4

To gain some confidence, I want to implement the camera tracking (optimization problem) discussed in Semi Dense Visual Odometry for a monocular cameraJ Engel, J Strum, D Cremers

$$E(\xi) = \underset{i}\Sigma\frac{\alpha(r_i(\xi))}{\sigma_{d_i}^2}(r_i(\xi))$$ $$r_i(\xi) = (I_2(w(x_i, d_i, \xi)) - I_1(x_i))$$

Using Gauss-Newton method, as discussed in the same paper, (local optima) $\xi$ between two monocular images can be found. Here is how I think the process goes:

Given

  • Start with initial guess $\xi_0$ (~ 0), Images $I_1, I_2$, Depth for some points in image $I_1$ is given

Steps

  • Start at lowest level (most coarse) $L_n$ pyramid image (same as shrinked image?) and corresponding depth map (for points in shrinked image?)

  • Gauss Newton iterations with some library (I plan to use python for ease).

    • Setup the residual calculation function that takes input $I_2$, $I_1$, {$x_i$}, {$d_i$} and {$\xi$} and produces $r_i$. The Jacobian involved will be calculated numerically.
    • I can skip $\alpha(.)$ and $\sigma_{d_i}^2$ for now. $E(\xi) = \underset{i}\Sigma ~r_i^2$
    • At the end I expect to get the result $\xi_L$
  • Use the solution $\xi_L$ as initial guess and repeat for the next pyramid level (n-1)

Questions:

  • Am I missing some step in above process ? Please let me know.

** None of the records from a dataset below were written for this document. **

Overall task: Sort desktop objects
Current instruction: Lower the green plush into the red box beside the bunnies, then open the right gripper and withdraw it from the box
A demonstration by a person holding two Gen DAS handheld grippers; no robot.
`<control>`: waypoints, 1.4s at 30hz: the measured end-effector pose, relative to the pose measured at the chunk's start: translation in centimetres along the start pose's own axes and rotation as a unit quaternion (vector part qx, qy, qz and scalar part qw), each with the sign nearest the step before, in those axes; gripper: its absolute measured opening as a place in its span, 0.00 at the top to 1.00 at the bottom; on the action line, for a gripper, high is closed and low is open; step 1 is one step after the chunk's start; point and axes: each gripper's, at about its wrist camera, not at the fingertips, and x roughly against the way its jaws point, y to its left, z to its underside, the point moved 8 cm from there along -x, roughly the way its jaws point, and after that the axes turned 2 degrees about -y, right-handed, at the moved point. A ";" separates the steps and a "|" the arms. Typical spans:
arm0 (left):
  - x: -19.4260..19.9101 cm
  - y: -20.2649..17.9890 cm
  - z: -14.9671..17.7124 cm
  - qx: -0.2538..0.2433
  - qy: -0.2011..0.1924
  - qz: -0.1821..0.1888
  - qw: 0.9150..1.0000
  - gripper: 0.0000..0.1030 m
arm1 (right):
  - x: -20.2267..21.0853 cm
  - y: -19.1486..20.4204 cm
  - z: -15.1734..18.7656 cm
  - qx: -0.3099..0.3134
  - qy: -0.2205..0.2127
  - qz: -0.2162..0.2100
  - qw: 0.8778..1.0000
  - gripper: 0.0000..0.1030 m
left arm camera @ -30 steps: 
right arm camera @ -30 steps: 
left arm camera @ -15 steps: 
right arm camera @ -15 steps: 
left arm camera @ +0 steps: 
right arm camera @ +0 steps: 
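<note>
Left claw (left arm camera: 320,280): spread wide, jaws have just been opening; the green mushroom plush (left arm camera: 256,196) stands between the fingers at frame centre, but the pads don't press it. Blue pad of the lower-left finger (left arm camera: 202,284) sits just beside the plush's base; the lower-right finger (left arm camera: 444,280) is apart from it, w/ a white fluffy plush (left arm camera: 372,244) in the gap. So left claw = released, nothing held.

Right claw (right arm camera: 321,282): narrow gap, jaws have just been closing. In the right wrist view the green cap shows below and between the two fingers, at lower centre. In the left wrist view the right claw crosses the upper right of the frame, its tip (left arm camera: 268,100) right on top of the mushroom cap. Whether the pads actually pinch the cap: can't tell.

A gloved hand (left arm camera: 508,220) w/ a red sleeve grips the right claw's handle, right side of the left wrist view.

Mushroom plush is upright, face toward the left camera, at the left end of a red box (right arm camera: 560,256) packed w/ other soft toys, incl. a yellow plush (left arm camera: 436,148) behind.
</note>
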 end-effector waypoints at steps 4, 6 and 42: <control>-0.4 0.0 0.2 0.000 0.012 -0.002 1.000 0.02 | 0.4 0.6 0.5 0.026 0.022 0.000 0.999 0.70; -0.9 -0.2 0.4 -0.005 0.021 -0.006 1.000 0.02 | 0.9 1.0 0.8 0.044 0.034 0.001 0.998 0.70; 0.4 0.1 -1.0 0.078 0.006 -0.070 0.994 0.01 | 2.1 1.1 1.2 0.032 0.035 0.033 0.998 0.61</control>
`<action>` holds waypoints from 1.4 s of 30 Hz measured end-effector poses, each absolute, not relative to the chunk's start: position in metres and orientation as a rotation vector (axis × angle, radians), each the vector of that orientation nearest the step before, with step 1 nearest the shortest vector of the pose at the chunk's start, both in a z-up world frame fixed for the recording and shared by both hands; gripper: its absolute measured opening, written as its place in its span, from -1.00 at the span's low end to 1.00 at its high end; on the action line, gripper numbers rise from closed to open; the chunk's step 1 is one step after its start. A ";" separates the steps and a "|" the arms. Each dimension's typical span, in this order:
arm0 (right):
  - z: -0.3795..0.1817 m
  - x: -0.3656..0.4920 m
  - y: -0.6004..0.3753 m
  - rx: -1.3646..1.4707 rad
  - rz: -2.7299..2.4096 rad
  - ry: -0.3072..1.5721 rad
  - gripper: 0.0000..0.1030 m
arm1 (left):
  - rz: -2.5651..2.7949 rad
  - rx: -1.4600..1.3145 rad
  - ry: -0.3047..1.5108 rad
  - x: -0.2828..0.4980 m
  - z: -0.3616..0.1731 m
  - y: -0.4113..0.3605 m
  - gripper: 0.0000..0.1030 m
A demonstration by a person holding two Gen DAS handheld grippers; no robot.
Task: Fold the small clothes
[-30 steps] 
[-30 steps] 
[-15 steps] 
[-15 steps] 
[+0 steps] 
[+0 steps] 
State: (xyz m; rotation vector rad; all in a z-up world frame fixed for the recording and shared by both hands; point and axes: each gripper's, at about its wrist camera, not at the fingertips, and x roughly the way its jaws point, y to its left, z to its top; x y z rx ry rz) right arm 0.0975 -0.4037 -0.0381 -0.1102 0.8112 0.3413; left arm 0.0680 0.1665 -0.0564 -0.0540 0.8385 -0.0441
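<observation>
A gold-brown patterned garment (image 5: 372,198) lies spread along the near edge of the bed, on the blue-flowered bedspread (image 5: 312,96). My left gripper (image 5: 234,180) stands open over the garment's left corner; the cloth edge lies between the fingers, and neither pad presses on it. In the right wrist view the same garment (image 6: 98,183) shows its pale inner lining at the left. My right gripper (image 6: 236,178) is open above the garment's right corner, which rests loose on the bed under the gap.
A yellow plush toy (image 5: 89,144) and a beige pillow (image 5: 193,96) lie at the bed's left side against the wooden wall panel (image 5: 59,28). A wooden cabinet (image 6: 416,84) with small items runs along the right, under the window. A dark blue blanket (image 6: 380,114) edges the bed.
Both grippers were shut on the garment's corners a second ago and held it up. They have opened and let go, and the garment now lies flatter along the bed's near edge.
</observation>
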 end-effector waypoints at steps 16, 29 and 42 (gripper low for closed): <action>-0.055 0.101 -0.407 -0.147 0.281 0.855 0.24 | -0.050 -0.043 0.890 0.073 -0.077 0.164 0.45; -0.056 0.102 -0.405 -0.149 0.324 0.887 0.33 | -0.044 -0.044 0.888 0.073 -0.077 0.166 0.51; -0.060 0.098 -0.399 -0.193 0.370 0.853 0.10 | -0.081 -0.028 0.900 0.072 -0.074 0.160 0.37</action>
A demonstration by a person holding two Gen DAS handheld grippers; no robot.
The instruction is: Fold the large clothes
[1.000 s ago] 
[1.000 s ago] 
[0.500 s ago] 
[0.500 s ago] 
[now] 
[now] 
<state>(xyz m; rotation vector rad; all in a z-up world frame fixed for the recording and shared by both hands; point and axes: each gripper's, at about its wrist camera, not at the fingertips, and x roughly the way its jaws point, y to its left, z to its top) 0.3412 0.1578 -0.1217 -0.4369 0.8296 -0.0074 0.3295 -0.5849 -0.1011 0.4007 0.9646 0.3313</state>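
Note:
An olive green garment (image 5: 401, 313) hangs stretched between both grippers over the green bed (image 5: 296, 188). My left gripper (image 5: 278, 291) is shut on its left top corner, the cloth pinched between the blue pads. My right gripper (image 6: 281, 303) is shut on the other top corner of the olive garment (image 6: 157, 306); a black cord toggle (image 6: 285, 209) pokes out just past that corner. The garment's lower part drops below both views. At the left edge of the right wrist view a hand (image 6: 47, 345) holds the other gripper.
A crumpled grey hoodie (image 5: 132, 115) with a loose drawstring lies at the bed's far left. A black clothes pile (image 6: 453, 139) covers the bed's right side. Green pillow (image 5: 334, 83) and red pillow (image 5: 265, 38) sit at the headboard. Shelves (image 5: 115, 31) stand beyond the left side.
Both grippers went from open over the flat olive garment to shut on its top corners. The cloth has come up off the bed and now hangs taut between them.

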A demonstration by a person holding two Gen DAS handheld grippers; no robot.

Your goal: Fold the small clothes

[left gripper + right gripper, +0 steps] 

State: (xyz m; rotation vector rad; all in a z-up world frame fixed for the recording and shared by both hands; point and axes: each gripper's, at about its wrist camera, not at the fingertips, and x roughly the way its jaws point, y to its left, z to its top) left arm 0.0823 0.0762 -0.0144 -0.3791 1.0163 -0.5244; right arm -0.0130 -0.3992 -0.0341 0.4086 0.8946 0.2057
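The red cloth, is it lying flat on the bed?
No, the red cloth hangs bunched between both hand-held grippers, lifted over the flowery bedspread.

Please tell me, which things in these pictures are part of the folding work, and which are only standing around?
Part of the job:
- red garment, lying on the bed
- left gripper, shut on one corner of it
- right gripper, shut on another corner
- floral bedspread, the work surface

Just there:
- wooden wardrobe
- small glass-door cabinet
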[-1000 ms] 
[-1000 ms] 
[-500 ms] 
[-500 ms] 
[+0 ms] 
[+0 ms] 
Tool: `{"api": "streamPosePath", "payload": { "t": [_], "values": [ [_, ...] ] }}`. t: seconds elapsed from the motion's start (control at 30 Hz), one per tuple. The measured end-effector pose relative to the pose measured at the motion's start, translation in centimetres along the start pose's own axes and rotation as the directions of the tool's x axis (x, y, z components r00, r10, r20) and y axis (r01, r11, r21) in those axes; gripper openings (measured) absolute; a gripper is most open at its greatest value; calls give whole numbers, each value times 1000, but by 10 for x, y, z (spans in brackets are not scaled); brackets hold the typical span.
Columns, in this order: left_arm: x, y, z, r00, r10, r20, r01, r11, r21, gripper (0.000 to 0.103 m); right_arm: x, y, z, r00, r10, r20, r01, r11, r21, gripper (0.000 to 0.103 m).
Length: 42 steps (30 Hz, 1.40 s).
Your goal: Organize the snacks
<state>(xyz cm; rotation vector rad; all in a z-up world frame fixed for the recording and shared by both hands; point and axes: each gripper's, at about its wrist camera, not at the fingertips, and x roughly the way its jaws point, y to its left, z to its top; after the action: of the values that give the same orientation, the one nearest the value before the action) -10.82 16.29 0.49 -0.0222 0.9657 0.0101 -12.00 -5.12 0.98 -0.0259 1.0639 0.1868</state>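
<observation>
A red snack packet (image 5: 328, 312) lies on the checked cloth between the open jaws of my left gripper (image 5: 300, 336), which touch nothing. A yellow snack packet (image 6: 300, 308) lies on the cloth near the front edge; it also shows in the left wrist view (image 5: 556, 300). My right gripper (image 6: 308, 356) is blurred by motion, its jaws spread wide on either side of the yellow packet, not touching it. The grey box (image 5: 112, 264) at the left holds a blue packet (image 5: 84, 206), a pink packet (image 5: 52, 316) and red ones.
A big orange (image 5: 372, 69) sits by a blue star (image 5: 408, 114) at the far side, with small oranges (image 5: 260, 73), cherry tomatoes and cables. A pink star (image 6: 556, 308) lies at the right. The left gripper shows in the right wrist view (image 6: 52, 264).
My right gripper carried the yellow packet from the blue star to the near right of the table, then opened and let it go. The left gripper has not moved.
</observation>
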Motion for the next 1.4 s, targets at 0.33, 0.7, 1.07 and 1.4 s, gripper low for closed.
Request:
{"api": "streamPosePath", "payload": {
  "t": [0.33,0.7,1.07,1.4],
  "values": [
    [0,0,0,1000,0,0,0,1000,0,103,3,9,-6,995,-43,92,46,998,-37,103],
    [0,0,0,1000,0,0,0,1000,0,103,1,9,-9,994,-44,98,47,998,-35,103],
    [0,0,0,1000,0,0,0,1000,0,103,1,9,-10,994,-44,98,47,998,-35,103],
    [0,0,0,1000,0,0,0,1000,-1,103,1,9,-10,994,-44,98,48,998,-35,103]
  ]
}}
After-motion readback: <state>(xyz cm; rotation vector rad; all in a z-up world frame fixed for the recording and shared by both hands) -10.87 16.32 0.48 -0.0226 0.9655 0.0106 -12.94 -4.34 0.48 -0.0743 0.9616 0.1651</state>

  • Is there a library function in openCV that take an image (and its depth image) as input and give in output the requested pyramid level (for a choosen n) image as output (depth image will also need to be shrinked)?

PS: can someone with higher reputation add the tag "Image-alignment" to this question?

vyi
  • 215
  • 1
  • 9
  • Wow blows me away that this question was asked over a year ago and you're putting a bounty on it now. Good luck! I tried to add an image-alignment tag but no such tag exists. – Chuck Dec 07 '20 at 15:06
  • @Chuck Yeah :) I was trying to do this a year back and then left it midway. I think I can implement a crude solution as outlined above but then I feel like there is a better way of doing this. I hope the bounty helps. About the tag, I was referring to creating a new tag image-alignment. – vyi Dec 07 '20 at 15:18
  • For tag creation, please start a "New tag request: image-alignment" question at the meta site. – Chuck Dec 07 '20 at 15:33

1 Answers1

1

I'm going to try to answer this question but please don't flame me if I got something wrong. Those were two heavy papers and I didn't have as much time as I wish to go through them.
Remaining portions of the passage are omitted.